__What you are asked to do__. Reproduce the whole listing below without its pictures, exactly as written.

__Input material__.
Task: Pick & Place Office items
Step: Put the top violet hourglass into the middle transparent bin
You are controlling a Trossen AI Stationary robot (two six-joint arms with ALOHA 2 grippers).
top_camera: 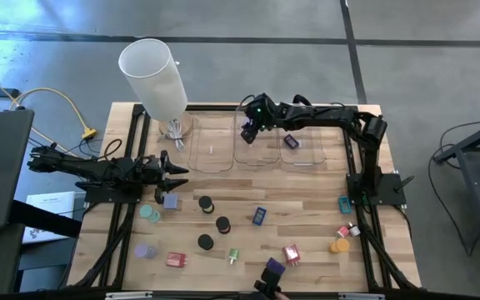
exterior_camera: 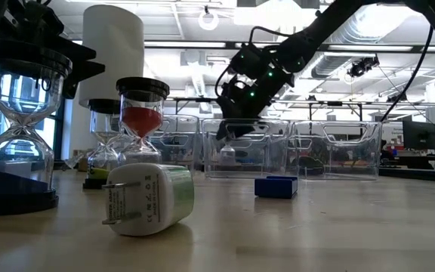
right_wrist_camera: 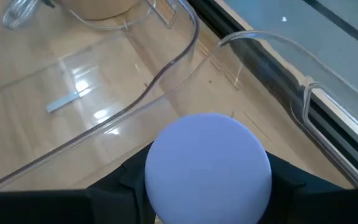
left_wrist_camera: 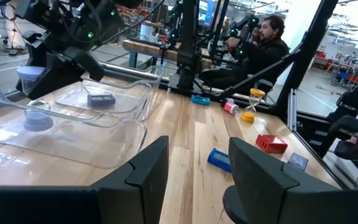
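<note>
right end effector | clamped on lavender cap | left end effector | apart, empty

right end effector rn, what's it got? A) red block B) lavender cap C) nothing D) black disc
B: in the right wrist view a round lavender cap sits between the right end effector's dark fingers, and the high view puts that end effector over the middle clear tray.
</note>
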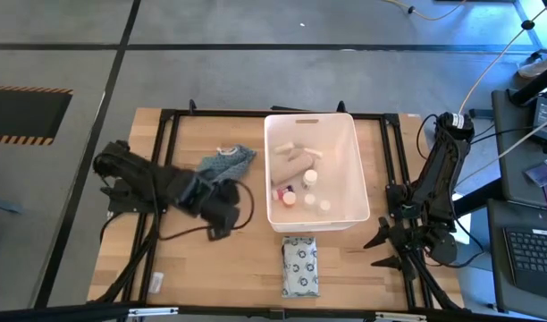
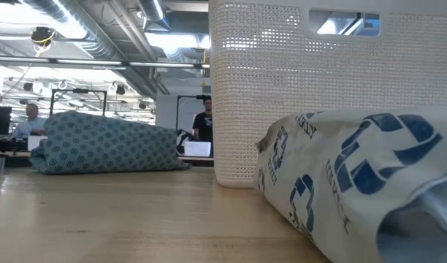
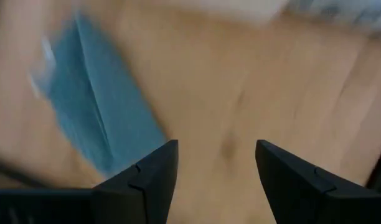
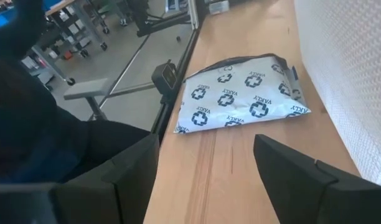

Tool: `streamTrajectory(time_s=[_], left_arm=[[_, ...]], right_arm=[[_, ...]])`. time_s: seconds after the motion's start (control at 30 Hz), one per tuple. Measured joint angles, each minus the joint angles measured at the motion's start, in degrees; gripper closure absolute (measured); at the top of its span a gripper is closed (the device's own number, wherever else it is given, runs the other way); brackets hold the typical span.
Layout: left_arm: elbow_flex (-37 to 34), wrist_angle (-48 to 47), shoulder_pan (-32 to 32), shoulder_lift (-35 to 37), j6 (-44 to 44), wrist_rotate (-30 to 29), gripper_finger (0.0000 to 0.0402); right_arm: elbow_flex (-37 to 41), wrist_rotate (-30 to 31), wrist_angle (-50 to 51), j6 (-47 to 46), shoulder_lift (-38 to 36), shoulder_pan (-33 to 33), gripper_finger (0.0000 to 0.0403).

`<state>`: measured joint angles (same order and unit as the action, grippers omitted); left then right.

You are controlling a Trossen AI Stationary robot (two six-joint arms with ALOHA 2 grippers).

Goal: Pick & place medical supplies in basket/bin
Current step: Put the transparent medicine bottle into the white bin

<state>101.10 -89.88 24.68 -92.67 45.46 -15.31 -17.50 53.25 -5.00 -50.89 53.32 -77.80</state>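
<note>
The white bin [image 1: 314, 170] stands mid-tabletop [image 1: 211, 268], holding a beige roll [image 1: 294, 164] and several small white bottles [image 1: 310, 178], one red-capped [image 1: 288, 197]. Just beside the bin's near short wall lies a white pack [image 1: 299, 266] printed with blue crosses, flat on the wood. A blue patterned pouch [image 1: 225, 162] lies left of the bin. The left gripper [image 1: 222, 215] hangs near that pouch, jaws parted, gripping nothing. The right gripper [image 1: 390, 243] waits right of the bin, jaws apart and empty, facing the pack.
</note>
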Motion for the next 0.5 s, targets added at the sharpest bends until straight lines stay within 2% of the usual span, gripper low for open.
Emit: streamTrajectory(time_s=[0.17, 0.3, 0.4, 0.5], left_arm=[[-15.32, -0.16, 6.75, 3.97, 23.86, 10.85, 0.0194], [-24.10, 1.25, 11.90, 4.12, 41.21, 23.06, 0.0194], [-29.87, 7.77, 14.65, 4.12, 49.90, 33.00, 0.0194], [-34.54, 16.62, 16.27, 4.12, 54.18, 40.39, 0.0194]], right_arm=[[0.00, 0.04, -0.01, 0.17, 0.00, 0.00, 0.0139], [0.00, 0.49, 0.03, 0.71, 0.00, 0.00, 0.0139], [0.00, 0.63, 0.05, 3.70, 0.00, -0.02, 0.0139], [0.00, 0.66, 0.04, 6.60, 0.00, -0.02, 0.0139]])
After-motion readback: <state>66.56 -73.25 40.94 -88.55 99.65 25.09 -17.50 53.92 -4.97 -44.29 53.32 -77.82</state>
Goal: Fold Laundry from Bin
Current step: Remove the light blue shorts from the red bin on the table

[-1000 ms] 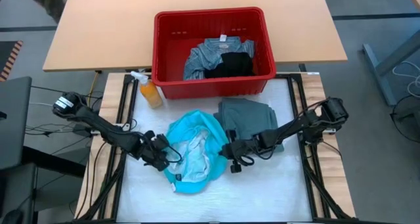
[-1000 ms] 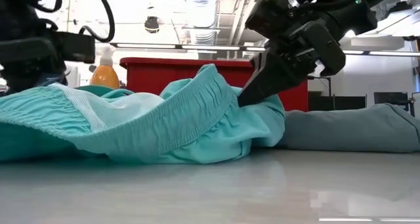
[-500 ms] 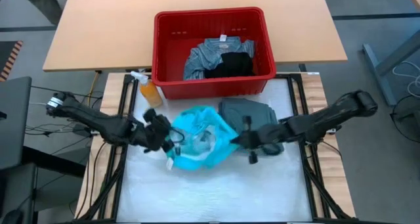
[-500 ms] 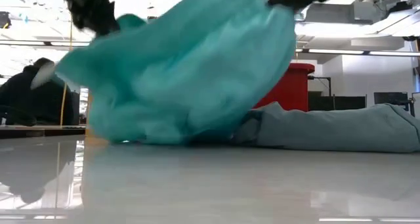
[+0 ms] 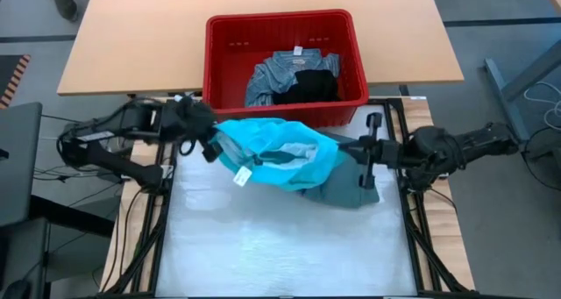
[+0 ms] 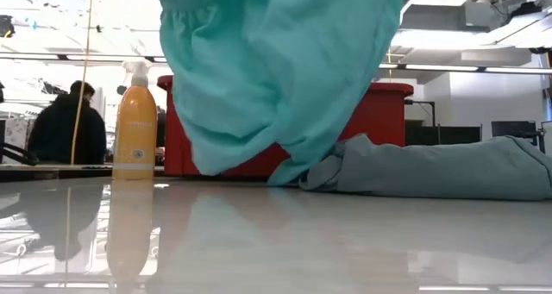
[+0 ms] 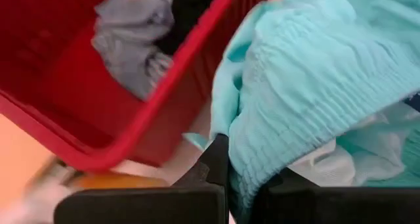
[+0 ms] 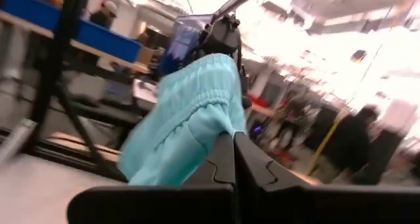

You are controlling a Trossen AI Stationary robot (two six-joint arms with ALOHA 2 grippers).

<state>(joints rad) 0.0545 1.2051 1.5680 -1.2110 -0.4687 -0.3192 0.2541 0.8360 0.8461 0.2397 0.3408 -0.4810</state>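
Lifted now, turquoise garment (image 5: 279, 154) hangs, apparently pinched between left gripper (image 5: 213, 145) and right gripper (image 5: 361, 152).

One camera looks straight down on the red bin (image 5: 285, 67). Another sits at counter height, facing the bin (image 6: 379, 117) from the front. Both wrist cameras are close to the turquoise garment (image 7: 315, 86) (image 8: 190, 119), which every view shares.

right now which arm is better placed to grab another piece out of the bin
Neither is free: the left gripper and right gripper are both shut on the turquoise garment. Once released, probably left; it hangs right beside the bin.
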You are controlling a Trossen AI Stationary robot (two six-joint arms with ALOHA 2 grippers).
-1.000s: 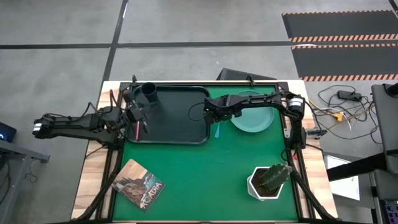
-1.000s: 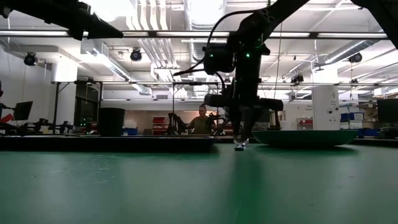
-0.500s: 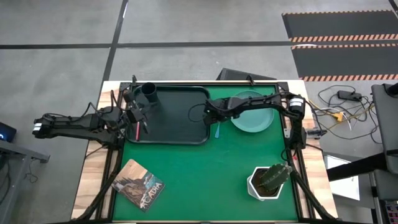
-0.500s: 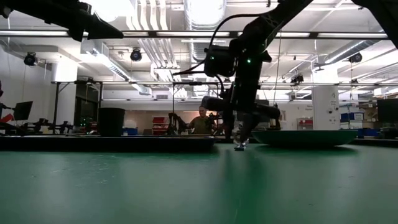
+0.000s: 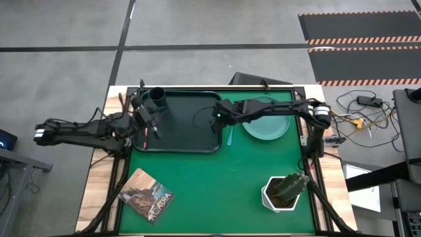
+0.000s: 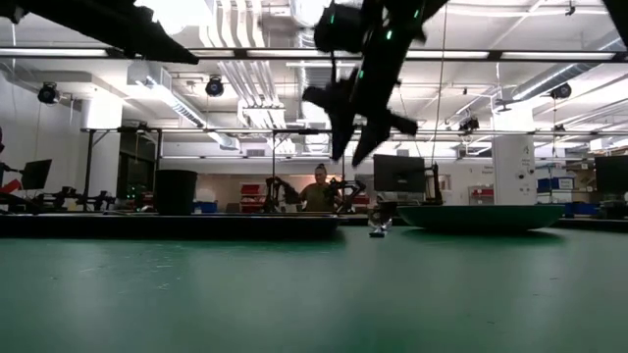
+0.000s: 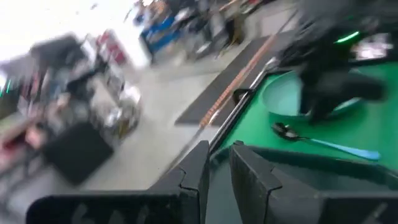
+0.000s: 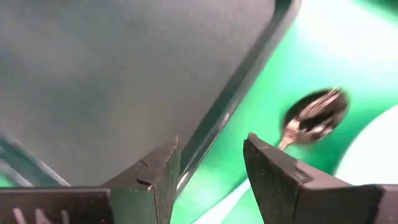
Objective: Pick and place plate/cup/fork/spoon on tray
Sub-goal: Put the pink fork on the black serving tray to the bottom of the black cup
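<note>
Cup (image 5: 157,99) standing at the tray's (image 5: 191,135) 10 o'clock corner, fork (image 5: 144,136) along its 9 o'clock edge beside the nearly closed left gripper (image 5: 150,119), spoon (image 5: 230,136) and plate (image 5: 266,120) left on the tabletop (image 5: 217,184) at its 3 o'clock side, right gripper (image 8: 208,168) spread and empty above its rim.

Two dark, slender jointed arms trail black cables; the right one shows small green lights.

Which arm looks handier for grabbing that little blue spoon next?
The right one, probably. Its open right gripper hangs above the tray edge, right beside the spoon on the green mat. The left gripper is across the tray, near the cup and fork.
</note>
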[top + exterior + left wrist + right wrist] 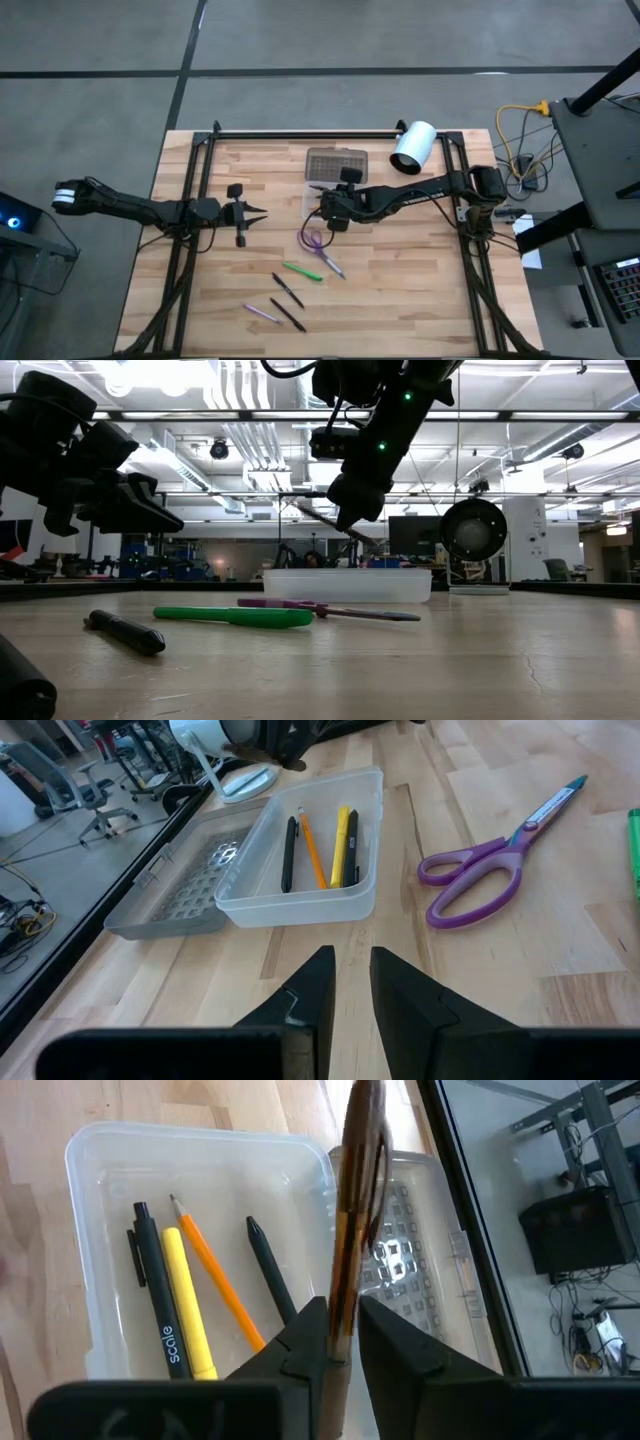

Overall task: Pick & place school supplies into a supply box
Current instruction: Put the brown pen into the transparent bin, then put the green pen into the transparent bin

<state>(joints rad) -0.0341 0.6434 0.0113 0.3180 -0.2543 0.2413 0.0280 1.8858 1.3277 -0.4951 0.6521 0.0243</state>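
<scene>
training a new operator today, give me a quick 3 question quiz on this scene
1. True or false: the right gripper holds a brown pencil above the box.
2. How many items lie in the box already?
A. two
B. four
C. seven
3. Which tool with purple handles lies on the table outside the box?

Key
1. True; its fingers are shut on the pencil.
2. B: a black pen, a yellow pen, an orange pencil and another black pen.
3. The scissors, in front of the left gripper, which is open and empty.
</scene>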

__Task answer__.
Task: Pick & Place Office items
Step: Put the top violet hourglass into the middle transparent bin
You are controlling a Trossen AI Stationary robot (two six-joint arms with ALOHA 2 grippers).
top_camera: 
exterior_camera: 
right_wrist_camera: 
left_wrist_camera: 
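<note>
right end effector | clamped on lavender cap | left end effector | apart, empty

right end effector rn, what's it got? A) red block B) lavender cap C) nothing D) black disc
B: in the right wrist view a round lavender cap sits between the right end effector's dark fingers, and the high view puts that end effector over the middle clear tray.
</note>
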
Tool: `streamTrajectory(time_s=[_], left_arm=[[_, ...]], right_arm=[[_, ...]])`. time_s: seconds after the motion's start (control at 30 Hz), one per tuple. Measured joint angles, each minus the joint angles measured at the motion's start, in degrees; gripper closure absolute (measured); at the top of its span a gripper is closed (the device's own number, wherever else it is given, runs the other way); brackets hold the typical span.
Layout: left_arm: elbow_flex (-37 to 34), wrist_angle (-48 to 47), shoulder_pan (-32 to 32), shoulder_lift (-35 to 37), j6 (-44 to 44), wrist_rotate (-30 to 29), gripper_finger (0.0000 to 0.0402); right_arm: elbow_flex (-37 to 41), wrist_rotate (-30 to 31), wrist_angle (-50 to 51), j6 (-47 to 46), shoulder_lift (-38 to 36), shoulder_pan (-33 to 33), gripper_finger (0.0000 to 0.0403).

`<state>`: measured joint angles (same order and unit as the action, grippers omitted); left then right.

You are controlling a Trossen AI Stationary robot (two six-joint arms with ALOHA 2 grippers).

Goal: Pick & place medical supplies in basket/bin
Current step: Put the transparent medicine bottle into the white bin

<state>101.10 -89.88 24.68 -92.67 45.46 -15.31 -17.50 53.25 -5.00 -50.89 53.32 -77.80</state>
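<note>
The white bin [image 1: 314, 170] stands mid-tabletop [image 1: 211, 268], holding a beige roll [image 1: 294, 164] and several small white bottles [image 1: 310, 178], one red-capped [image 1: 288, 197]. Just beside the bin's near short wall lies a white pack [image 1: 299, 266] printed with blue crosses, flat on the wood. A blue patterned pouch [image 1: 225, 162] lies left of the bin. The left gripper [image 1: 222, 215] hangs near that pouch, jaws parted, gripping nothing. The right gripper [image 1: 390, 243] waits right of the bin, jaws apart and empty, facing the pack.
</note>
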Motion for the next 0.5 s, targets added at the sharpest bends until straight lines stay within 2% of the usual span, gripper low for open.
Emit: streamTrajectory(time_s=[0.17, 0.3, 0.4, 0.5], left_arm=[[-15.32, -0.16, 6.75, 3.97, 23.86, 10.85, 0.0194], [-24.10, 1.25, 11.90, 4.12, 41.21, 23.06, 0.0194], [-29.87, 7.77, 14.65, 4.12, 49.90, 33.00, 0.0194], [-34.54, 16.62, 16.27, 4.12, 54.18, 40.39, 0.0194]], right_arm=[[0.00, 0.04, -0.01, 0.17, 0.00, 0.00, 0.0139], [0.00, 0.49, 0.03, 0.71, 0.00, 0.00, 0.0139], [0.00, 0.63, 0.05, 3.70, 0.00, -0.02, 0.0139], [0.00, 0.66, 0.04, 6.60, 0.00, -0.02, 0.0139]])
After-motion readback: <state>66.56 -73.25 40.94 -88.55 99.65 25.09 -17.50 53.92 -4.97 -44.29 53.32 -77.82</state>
Goal: Fold Laundry from Bin
Current step: Remove the light blue shorts from the red bin on the table

[-1000 ms] 
[-1000 ms] 
[-500 ms] 
[-500 ms] 
[+0 ms] 
[+0 ms] 
[+0 ms] 
[+0 ms] 

You are controlling a Trossen AI Stationary robot (two six-joint arms with ALOHA 2 grippers).

<state>(joints rad) 0.0545 1.2051 1.5680 -1.2110 -0.4687 -0.3192 0.2541 0.8360 0.8461 0.2397 0.3408 -0.4810</state>
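Lifted now, turquoise garment (image 5: 279, 154) hangs, apparently pinched between left gripper (image 5: 213, 145) and right gripper (image 5: 361, 152).

One camera looks straight down on the red bin (image 5: 285, 67). Another sits at counter height, facing the bin (image 6: 379, 117) from the front. Both wrist cameras are close to the turquoise garment (image 7: 315, 86) (image 8: 190, 119), which every view shares.

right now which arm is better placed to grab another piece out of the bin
Neither is free: the left gripper and right gripper are both shut on the turquoise garment. Once released, probably left; it hangs right beside the bin.
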You are controlling a Trossen AI Stationary robot (two six-joint arms with ALOHA 2 grippers).
-1.000s: 
-1.000s: 
-0.500s: 
-0.500s: 
+0.000s: 
+0.000s: 
+0.000s: 
+0.000s: 
Objective: Pick and place plate/cup/fork/spoon on tray
Sub-goal: Put the pink fork on the black serving tray to the bottom of the black cup
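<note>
Cup (image 5: 157,99) standing at the tray's (image 5: 191,135) 10 o'clock corner, fork (image 5: 144,136) along its 9 o'clock edge beside the nearly closed left gripper (image 5: 150,119), spoon (image 5: 230,136) and plate (image 5: 266,120) left on the tabletop (image 5: 217,184) at its 3 o'clock side, right gripper (image 8: 208,168) spread and empty above its rim.

Two dark, slender jointed arms trail black cables; the right one shows small green lights.

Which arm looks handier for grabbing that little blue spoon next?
The right one, probably. Its open right gripper hangs above the tray edge, right beside the spoon on the green mat. The left gripper is across the tray, near the cup and fork.
</note>
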[top + exterior + left wrist + right wrist] 

Overall task: Pick & place school supplies into a supply box
Current instruction: Put the brown pen into the transparent bin, then put the green pen into the transparent bin

<state>(joints rad) -0.0341 0.6434 0.0113 0.3180 -0.2543 0.2413 0.0280 1.8858 1.3277 -0.4951 0.6521 0.0243</state>
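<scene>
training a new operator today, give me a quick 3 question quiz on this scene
1. True or false: the right gripper holds a brown pencil above the box.
2. How many items lie in the box already?
A. two
B. four
C. seven
3. Which tool with purple handles lies on the table outside the box?

Key
1. True; its fingers are shut on the pencil.
2. B: a black pen, a yellow pen, an orange pencil and another black pen.
3. The scissors, in front of the left gripper, which is open and empty.
</scene>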

The output above is complete as it stands.